Frankl’s Man’s Search for Meaning

Just read Viktor Frankl’s Man Search for Meaning. A beautiful and moving book, although not because of literary or theoretical merits. It’s the (real) story that this little book tells that touches us.

At the end of the book (after the concentration camp narrative) the author presents a brief introduction to logotherapy. I’m not very impressed about it. One thing that I find interesting, though, is that there are strong parallels between Logotherapy and contemporary Positive Psychology. For example: Frankl argues that happiness does not depend on the objective qualities of one’s situation in life (such as how much money one makes, how much recognition one gets in one’s profession, how smart and beautiful one’s companion is, etc.)  Rather, happiness is always relative to how one evaluates each event, as being a blessing or a disgrace. Frankl’s examples: moments of extraordinary joy in the concentration camp when one gets a spoon of soup from the bottom of the pot (thus: with beans!) or when one realizes that one is being transferred to a concentration camp that doesn’t have gas chambers. Yes, one can be genuinely happy while being sent to a concentration camp, if one feels very fortunate for evading the possibility of gas chambers. It’s a relative improvement on the previous situation.

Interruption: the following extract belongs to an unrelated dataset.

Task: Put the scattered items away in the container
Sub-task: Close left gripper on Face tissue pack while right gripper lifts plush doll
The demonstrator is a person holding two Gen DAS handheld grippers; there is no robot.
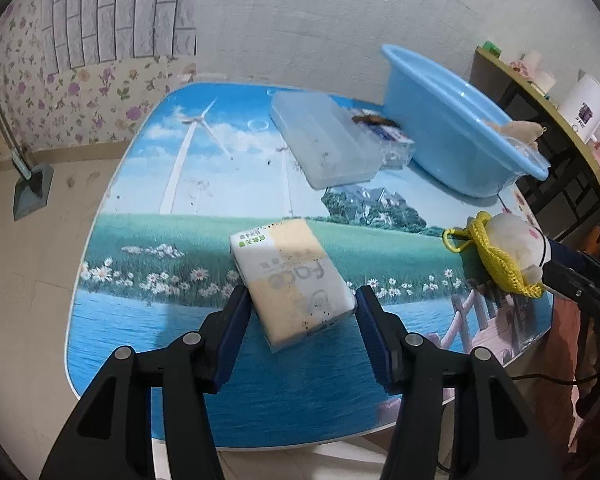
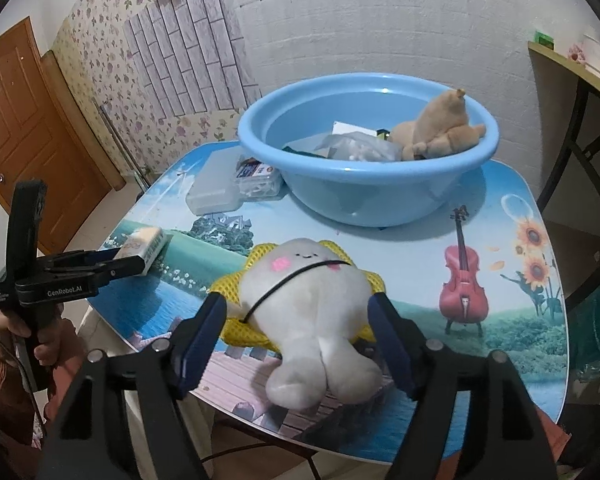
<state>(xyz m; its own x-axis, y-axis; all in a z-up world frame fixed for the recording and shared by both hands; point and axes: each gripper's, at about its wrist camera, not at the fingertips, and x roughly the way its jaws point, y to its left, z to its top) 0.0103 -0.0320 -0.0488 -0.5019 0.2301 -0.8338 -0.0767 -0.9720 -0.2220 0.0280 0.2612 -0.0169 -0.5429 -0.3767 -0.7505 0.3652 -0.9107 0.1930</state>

Another parallel concerns the fact that happiness is not conceived as the total sum of pleasures, not even of positive emotions. Both Frankl and Martin Seligman (in his book “Authentic happiness”) argue that happiness ultimately depends on the possibility of attributing meaning to one’s life. Having an encompassing sense of one’s mission in life (“trascendence”), whether based on religious views or not, always helps us to make sense of one’s everyday experience and to give coherence to the story of one’s life.

PS: After writing these notes  I just happened to listen to a Shrink Rap Radio episode that deals with the same issue:


E. Watkins on therapy for depressive rumination

I’ve just finished reading Watkins (2006). Some interesting points:

  • Even though the author says he’s discussing cognitive-behavioral approaches, his approach at times resembles systemic therapy. For instance, he asks himself about the meaning and function of depressive symptoms in specific contexts. Moreover, therapeutic efforts do not address thought content; rather, they aim at changing thinking styles and patterns.
  • Some other comments remind me of psychoanalysis. For example, the author treats rumination as an avoidance strategy. This would be the case of a patient that, in order to avoid getting into a fit of anger, uses rumination as a way to divert his attention and energy. The author even claims that “rumination is often tied up with avoidance of an unwanted or feared self.” This seems to me a good example of what psychoanalists would call a “defense mechanism”.

WATKINS E. 2006. Cognitive-Behaviour Therapy for Depressive Rumination. Mood
Disorders Centre, School of Psychology, University of Exeter.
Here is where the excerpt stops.